This Zoom seminar will offer a dialogue and reading by the British-Egyptian writer, performer, and poet Sabrina Mahfouz about water, politics and power. Sabrina will talk about her ongoing engagement with water and the history of colonialism, focusing on her award-wining play The History of Water in the Middle East (2019) and her most recent memoir These Bodies of Water (2022). Entitled “Watershed,” this session will continue our dialogue on how the notion of “thinking with water” can encourage alternative knowledge and aesthetic practices.

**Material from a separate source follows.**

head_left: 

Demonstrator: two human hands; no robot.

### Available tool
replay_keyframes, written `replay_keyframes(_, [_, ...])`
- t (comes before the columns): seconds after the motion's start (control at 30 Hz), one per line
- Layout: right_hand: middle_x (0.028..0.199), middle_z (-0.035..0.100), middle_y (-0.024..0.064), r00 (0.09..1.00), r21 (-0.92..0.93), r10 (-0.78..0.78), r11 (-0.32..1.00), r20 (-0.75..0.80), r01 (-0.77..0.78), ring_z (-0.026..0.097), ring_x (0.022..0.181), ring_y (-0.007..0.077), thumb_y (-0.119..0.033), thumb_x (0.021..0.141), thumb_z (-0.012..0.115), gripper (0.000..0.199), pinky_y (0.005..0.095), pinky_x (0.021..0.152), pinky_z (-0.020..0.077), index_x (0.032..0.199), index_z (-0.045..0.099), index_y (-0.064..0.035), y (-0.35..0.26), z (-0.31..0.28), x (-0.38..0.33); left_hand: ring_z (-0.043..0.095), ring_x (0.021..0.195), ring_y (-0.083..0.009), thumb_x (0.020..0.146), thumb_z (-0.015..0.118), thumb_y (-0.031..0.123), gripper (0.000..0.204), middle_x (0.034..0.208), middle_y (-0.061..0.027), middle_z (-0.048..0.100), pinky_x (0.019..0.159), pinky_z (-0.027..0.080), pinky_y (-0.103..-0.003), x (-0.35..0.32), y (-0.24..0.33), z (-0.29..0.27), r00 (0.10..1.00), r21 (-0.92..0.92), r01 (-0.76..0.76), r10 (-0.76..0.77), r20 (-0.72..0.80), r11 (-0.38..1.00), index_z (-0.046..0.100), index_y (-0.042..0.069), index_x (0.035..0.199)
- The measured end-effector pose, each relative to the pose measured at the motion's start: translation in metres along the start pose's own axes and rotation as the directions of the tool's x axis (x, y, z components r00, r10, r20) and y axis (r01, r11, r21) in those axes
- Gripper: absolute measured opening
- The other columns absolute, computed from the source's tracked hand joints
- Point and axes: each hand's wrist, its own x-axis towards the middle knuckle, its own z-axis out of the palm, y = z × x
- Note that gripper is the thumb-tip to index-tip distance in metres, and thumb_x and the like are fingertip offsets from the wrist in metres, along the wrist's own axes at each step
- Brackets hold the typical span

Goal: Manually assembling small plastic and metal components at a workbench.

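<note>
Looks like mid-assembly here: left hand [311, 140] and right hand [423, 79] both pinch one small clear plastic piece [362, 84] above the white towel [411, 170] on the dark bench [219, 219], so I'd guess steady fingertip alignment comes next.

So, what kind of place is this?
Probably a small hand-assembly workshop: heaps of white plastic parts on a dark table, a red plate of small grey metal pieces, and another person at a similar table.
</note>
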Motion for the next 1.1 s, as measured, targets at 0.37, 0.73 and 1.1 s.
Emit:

Sabrina Mahfouz is a writer and performer, raised in London and Cairo. She recently performed her cross-genre show A History of Water in the Middle East at the Royal Court Theatre and was one of the inaugural writers in residence at Shakespeare’s Globe Theatre for 2020-2021, co-writing an adaptation of Ovid’s Metamorphoses.

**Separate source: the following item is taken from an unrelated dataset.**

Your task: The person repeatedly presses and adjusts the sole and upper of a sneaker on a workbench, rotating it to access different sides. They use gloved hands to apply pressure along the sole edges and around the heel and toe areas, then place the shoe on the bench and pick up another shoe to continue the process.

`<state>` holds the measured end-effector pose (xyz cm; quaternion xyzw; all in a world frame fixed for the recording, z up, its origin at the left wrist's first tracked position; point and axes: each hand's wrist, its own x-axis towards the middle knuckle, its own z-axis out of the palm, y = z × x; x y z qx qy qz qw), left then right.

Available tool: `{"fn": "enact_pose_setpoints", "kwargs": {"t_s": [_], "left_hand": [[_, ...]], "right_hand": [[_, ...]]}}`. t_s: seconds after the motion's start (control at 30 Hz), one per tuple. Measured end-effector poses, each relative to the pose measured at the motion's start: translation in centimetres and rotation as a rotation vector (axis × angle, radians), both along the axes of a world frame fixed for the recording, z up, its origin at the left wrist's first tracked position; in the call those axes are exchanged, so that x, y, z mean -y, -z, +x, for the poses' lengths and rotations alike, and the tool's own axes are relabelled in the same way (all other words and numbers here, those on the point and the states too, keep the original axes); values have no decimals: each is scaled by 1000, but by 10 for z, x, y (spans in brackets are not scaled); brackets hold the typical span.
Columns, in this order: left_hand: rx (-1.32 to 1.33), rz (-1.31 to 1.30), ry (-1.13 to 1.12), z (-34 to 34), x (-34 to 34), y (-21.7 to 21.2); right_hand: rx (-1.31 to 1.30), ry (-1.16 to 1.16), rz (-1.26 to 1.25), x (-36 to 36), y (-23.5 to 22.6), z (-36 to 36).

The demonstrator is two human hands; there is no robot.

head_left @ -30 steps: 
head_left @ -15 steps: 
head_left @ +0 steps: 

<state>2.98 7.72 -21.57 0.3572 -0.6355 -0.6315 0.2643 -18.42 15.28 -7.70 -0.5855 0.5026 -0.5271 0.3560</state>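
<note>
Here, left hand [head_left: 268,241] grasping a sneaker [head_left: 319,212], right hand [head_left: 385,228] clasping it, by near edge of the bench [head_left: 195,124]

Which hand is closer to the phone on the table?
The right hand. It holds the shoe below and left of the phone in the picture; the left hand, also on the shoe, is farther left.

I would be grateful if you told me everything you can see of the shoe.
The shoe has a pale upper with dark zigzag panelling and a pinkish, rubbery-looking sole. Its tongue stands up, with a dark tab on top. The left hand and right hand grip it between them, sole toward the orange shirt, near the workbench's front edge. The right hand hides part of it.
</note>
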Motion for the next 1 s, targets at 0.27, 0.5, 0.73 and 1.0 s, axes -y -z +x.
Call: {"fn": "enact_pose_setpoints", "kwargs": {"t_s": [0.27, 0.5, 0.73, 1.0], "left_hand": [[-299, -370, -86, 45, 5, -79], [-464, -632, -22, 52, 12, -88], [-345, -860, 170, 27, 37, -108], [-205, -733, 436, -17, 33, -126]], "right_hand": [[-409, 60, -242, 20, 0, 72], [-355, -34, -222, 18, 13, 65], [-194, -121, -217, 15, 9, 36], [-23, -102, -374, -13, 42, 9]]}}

Sabrina’s debut non-fiction book is These Bodies of Water: Notes on the British Empire, the Middle East and Where We Meet. Her poetry collection, How You Might Know Me (Out-Spoken Press), was a 2017 Guardian Best Summer Read and she was an essay contributor to the award-winning anthology The Good Immigrant (Unbound).
Sabrina has also edited numerous anthologies including The Things I Would Tell You: British Muslim Women Write (Saqi), which was a 2017 Guardian Book of the Year. She is a Fellow of the Royal Society of Literature (FRSL).